Overview

Tislelizumab in Participants With Relapsed or Refractory Classical Hodgkin Lymphoma

Status:
Recruiting
Trial end date:
2022-10-31
Target enrollment:
0
Participant gender:
All
Summary
The primary objective of the study is to evaluate the efficacy of tislelizumab in participants with relapsed/refractory classical Hodgkin lymphoma, as measured by the overall response rate per the Lugano Classification, and as determined by the investigator.
Phase:
Phase 2
Accepts Healthy Volunteers?
No
Details
Lead Sponsor:
BeiGene
Collaborator:
Lymphoma Study Association
Criteria
Key Inclusion Criteria:

1. Histologically confirmed diagnosis of relapsed or refractory cHL

2. Relapsed cHL (disease progression after PR or CR to the most recent therapy) or
refractory cHL (failure to achieve PR or CR to most recent therapy).

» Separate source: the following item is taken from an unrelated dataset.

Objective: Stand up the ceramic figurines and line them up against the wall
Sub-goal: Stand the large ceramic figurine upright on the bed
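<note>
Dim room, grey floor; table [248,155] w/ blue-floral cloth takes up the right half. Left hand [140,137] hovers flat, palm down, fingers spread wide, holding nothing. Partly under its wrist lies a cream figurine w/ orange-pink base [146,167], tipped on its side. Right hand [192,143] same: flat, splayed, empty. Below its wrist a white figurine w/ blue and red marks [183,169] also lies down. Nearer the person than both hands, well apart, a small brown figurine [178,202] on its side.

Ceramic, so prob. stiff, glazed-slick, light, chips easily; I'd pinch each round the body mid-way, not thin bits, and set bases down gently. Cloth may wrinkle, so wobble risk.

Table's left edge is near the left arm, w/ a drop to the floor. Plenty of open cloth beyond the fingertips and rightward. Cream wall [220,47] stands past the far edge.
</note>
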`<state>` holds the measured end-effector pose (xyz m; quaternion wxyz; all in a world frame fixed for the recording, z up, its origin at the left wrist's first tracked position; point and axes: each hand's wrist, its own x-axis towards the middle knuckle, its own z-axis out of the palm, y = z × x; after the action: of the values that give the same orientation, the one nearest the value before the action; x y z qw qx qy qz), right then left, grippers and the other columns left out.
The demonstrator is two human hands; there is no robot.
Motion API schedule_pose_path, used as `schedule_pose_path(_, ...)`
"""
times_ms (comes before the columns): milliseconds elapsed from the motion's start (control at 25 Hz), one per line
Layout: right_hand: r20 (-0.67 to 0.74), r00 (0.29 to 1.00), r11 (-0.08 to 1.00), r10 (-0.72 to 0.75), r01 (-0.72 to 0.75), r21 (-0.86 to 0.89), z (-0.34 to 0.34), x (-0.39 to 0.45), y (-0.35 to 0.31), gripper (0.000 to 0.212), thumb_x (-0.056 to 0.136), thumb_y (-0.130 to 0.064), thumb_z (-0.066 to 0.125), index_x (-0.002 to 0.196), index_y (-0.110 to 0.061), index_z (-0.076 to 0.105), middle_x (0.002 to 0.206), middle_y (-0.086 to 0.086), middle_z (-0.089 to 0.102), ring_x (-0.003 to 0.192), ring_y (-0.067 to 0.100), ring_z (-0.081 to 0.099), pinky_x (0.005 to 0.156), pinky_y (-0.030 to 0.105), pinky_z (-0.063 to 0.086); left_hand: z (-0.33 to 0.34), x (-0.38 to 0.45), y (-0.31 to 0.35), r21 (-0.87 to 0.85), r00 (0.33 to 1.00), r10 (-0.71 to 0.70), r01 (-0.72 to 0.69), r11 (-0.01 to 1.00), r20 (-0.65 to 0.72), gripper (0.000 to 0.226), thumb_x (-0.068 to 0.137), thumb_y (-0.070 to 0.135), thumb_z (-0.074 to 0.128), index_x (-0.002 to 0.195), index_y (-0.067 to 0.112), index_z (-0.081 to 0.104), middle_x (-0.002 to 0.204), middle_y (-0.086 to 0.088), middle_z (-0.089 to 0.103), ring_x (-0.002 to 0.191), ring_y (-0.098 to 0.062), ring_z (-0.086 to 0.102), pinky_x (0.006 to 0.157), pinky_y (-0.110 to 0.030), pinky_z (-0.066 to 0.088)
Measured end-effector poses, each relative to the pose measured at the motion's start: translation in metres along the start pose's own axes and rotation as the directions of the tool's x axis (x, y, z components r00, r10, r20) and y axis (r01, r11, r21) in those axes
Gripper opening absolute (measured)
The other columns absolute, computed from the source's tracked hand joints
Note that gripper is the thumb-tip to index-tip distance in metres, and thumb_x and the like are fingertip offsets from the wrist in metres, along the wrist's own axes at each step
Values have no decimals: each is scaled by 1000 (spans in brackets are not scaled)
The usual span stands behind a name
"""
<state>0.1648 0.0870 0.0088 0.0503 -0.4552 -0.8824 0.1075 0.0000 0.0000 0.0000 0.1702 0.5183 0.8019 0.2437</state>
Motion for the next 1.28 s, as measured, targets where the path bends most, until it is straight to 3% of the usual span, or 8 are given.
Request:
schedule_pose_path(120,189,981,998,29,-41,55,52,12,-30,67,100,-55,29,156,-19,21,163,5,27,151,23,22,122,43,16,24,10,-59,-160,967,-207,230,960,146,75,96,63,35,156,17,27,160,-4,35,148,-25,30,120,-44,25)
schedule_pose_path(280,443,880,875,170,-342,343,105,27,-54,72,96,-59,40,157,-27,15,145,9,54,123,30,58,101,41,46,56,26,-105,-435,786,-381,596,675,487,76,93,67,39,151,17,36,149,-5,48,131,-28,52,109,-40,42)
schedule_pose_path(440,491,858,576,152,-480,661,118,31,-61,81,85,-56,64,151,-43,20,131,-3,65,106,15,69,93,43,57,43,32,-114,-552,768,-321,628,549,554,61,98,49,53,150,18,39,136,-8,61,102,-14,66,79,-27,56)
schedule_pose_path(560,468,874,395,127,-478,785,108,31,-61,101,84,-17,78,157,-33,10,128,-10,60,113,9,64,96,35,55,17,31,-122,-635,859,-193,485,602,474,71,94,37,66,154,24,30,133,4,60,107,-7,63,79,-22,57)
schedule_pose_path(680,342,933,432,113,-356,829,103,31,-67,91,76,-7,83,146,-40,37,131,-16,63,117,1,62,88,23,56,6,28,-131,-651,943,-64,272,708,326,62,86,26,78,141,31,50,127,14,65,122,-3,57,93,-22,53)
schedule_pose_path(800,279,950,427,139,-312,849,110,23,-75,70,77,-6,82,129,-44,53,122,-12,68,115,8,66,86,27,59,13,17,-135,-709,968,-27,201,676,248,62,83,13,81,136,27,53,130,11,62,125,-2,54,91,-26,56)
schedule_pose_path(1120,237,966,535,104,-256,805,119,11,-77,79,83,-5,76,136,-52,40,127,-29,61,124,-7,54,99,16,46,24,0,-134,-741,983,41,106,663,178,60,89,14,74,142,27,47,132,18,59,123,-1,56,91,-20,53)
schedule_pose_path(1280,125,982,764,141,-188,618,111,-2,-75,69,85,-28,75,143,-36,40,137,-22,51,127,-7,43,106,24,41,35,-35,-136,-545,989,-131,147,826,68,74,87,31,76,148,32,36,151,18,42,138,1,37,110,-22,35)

Participants will
be allocated to one of two cohorts based on the following criteria:

Cohort 1: Relapsed or refractory to prior autologous hematopoietic stem cell
transplant (HSCT) and brentuximab vedotin

1. Has failed to achieve a response or progressed after autologous HSCT and failed
to achieve a response or progressed after brentuximab vedotin

2. Is not a candidate for additional autologous or allogeneic HSCT

Cohort 2: Relapsed or refractory to salvage chemotherapy, including brentuximab
vedotin, and has not received prior autologous or allogeneic HSCT

1. Is not a candidate for autologous or allogeneic HSCT due to disease refractory to
salvage chemotherapy

2. Has received at least 2 prior systemic chemotherapy regimens for cHL and failed
to achieve a response or progressed after brentuximab vedotin

3. Measurable disease defined as ≥ 1 2-[18F] fluoro-2-deoxy-D-glucose (FDG)-avid nodal
lesion that is > 1.5 cm in the longest diameter, or ≥ 1 FDG-avid extra-nodal lesion
(eg, hepatic nodules) that is > 1 cm in the longest diameter

4. Eastern Cancer Oncology Group (ECOG) performance status of 0 or 1

Key Exclusion Criteria:

1. Nodular lymphocyte-predominant Hodgkin lymphoma or gray zone lymphoma

2. Prior allogeneic hematopoietic stem cell transplantation

3. Prior therapy targeting PD-1 , PD-L1,PD-L2, or CTLA-4 (cytotoxic
T-lymphocyte-associated protein 4) pathways

4. Active autoimmune disease or history of autoimmune disease that may relapse

NOTE: Other protocol defined Inclusion/Exclusion criteria may apply.